Directions for this task. Write out, word for word, every line in the data below from the one containing "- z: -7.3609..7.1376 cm" to the one containing "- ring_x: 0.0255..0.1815", both of them included.

Dataset entries: Begin

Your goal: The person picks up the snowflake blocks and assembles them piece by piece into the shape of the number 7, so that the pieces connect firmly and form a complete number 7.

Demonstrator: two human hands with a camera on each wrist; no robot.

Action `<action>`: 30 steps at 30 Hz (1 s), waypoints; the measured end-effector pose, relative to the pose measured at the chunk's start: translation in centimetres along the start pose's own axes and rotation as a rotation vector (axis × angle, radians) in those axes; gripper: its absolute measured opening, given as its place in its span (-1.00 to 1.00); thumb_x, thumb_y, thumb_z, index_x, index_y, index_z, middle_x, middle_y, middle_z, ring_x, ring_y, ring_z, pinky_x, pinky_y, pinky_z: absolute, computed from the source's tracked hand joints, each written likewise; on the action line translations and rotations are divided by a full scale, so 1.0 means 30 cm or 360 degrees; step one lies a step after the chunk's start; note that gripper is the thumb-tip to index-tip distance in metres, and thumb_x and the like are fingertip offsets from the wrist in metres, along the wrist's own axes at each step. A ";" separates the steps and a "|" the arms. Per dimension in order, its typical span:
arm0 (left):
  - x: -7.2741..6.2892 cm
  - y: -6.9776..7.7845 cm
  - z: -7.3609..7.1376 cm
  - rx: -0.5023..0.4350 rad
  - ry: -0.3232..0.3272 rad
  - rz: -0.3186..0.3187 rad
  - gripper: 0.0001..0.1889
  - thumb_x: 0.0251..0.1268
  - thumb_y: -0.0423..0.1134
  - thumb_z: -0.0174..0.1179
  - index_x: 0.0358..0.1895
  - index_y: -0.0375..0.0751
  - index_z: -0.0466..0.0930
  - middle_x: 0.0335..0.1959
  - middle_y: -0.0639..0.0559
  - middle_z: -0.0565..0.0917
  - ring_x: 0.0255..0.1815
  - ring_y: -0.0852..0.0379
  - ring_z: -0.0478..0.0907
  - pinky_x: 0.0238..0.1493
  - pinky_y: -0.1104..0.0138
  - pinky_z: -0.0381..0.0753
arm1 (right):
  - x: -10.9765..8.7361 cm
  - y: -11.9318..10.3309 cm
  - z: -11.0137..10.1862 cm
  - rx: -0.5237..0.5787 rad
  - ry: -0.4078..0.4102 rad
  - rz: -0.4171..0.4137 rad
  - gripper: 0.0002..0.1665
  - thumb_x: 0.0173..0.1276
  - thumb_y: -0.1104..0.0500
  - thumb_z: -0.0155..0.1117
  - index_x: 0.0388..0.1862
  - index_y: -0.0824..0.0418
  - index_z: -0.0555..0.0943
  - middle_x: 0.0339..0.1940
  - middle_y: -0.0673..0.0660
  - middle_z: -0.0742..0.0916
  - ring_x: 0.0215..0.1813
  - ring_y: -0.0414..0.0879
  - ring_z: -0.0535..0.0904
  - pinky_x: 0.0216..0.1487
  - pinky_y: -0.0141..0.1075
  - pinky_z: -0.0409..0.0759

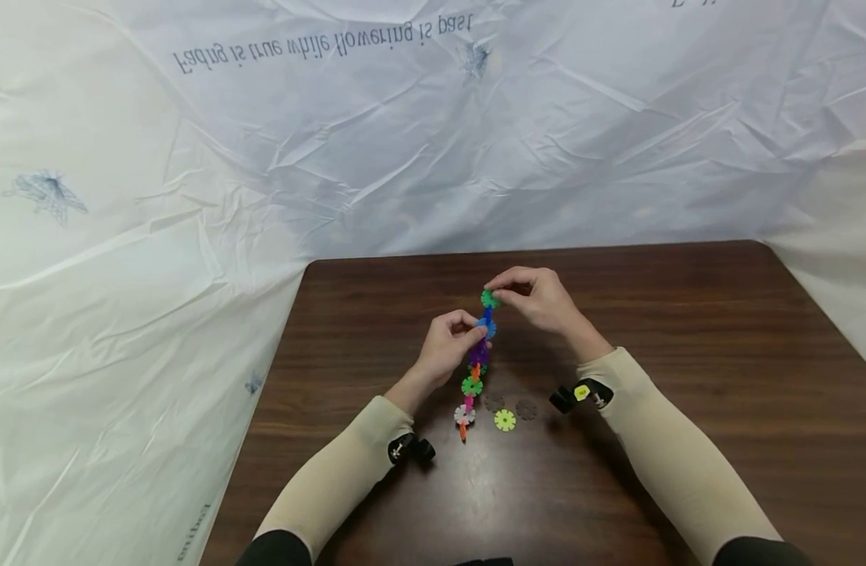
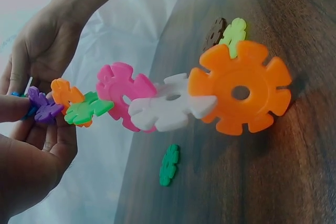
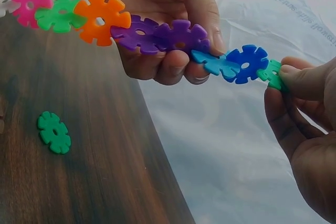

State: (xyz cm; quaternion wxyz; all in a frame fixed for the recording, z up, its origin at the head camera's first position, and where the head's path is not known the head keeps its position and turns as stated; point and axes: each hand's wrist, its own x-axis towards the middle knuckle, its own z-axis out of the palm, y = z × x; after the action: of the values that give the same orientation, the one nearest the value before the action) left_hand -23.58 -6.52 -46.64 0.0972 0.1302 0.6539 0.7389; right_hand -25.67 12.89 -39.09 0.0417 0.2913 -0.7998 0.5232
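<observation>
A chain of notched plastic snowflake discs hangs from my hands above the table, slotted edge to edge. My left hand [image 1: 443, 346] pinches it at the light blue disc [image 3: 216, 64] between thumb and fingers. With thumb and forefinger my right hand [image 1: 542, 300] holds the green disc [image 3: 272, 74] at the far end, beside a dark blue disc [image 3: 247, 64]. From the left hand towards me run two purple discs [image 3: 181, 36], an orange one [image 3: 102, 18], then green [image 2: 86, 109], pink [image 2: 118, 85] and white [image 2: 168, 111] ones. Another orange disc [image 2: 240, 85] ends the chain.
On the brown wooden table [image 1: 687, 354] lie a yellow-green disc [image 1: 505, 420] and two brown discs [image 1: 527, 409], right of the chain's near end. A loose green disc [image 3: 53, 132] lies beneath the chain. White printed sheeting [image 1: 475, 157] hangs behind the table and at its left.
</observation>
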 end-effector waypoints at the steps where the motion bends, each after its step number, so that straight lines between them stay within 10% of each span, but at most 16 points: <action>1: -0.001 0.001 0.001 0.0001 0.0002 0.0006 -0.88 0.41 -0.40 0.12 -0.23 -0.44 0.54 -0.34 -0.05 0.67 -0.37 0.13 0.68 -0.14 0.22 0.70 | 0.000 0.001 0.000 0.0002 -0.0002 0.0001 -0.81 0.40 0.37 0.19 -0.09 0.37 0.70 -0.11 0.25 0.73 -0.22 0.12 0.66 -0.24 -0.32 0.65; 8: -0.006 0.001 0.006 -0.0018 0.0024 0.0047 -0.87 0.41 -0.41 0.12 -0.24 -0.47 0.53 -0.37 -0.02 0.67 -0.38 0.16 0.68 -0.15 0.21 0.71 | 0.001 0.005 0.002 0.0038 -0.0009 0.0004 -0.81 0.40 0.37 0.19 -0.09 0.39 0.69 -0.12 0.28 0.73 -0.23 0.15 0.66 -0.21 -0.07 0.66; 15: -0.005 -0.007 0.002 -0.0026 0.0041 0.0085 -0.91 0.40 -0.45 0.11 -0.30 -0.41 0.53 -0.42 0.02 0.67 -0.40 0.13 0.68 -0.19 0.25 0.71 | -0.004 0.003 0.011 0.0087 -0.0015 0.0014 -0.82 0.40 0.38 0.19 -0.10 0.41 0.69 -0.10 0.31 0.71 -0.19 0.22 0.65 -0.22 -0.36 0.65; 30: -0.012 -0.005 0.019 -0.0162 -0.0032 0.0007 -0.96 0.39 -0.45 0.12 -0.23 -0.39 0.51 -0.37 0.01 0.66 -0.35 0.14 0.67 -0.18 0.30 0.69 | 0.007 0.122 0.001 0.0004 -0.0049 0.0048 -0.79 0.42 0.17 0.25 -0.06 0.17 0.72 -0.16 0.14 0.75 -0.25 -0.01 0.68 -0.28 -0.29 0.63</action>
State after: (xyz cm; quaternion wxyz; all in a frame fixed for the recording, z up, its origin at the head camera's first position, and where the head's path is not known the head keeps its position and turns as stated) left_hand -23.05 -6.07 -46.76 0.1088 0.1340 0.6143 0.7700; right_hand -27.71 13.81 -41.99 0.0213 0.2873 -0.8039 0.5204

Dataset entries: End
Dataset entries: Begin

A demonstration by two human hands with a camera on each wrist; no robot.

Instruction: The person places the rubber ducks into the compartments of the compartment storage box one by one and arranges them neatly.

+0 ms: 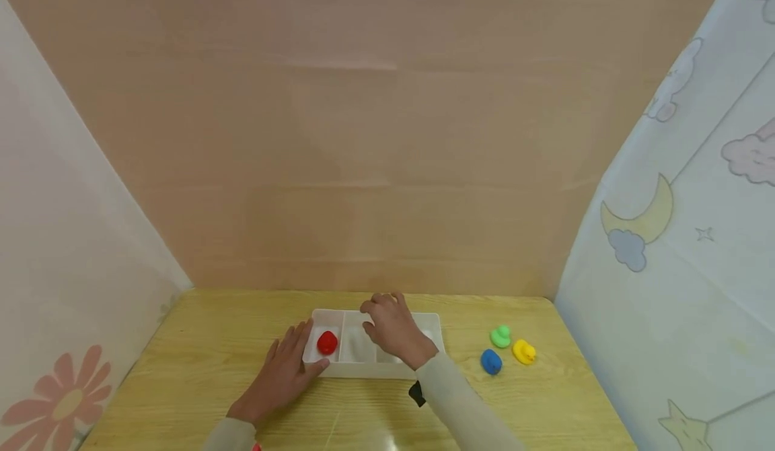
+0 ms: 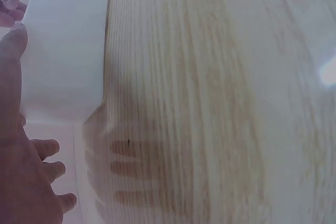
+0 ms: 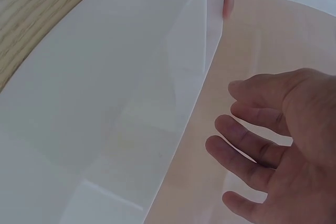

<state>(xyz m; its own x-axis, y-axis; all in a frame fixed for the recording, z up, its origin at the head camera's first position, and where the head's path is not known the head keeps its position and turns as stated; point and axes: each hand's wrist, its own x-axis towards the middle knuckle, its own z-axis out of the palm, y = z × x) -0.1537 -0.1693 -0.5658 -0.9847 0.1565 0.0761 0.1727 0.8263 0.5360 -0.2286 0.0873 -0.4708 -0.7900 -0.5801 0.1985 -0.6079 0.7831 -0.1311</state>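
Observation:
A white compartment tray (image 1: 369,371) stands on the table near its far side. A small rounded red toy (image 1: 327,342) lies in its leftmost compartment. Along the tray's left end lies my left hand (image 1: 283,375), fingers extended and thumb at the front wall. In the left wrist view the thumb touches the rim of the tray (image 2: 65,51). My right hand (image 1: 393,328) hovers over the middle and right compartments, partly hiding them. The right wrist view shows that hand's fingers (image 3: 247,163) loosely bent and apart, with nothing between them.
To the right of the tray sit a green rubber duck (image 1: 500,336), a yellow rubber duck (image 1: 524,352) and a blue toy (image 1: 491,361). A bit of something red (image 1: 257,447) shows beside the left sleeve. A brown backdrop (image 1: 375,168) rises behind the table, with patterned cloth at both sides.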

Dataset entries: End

Response area.
  - z: -7.3609..7.1376 cm
  - rx: -0.5023..0.4350 rad
  - ry: -0.3232..0.3272 rad
  - rz: -0.3186..0.3187 rad
  - gripper: 0.0001..0.1889
  - thumb_x: 0.0251..0.1268
  - thumb_y: -0.0423..0.1134
  - thumb_z: -0.0174..0.1179
  - index_x: 0.0358..0.1895
  - index_y: -0.0375..0.0751
  - index_z: -0.0466..0.0930
  - middle_x: 0.0335..0.1959
  - middle_y: -0.0639..0.0559
  - middle_z: -0.0565..0.0917
  - ring_x: 0.0255..0.1815

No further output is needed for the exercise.